- **Problem requirements**: Copy all of the data that follows without altering a word.

- **Data excerpt**:
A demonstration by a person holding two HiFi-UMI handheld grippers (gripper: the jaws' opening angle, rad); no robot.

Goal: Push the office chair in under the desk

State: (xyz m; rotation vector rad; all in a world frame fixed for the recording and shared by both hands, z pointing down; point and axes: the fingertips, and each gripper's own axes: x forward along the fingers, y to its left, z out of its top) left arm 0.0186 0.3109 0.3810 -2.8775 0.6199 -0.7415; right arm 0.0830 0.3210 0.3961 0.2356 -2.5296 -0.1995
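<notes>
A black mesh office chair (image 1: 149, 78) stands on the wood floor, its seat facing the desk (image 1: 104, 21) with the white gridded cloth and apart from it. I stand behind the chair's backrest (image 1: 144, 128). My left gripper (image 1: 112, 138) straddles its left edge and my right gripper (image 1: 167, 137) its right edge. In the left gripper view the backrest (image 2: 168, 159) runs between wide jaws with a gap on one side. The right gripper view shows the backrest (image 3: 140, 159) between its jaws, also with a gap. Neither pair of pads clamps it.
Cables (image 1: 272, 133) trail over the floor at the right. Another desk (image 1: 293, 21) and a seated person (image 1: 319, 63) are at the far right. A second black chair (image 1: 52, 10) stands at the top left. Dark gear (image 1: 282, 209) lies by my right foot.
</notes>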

- **Result of the exercise**:
A demonstration by a person holding two HiFi-UMI handheld grippers (gripper: the jaws' opening angle, rad); no robot.

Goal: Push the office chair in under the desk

State: (xyz m; rotation vector rad; all in a world frame fixed for the recording and shared by both hands, z pointing down; point and axes: the fingertips, and each gripper's own axes: x forward along the fingers, y to its left, z out of its top) left arm 0.0186 0.3109 0.3810 -2.8775 0.6199 -0.7415; right arm 0.0830 0.3210 0.3961 0.2356 -2.5296 -0.1995
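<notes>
A black mesh office chair (image 1: 149, 78) stands on the wood floor, its seat facing the desk (image 1: 104, 21) with the white gridded cloth and apart from it. I stand behind the chair's backrest (image 1: 144, 128). My left gripper (image 1: 112, 138) straddles its left edge and my right gripper (image 1: 167, 137) its right edge. In the left gripper view the backrest (image 2: 168, 159) runs between wide jaws with a gap on one side. The right gripper view shows the backrest (image 3: 140, 159) between its jaws, also with a gap. Neither pair of pads clamps it.
Cables (image 1: 272, 133) trail over the floor at the right. Another desk (image 1: 293, 21) and a seated person (image 1: 319, 63) are at the far right. A second black chair (image 1: 52, 10) stands at the top left. Dark gear (image 1: 282, 209) lies by my right foot.
</notes>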

Nothing else belongs in the output.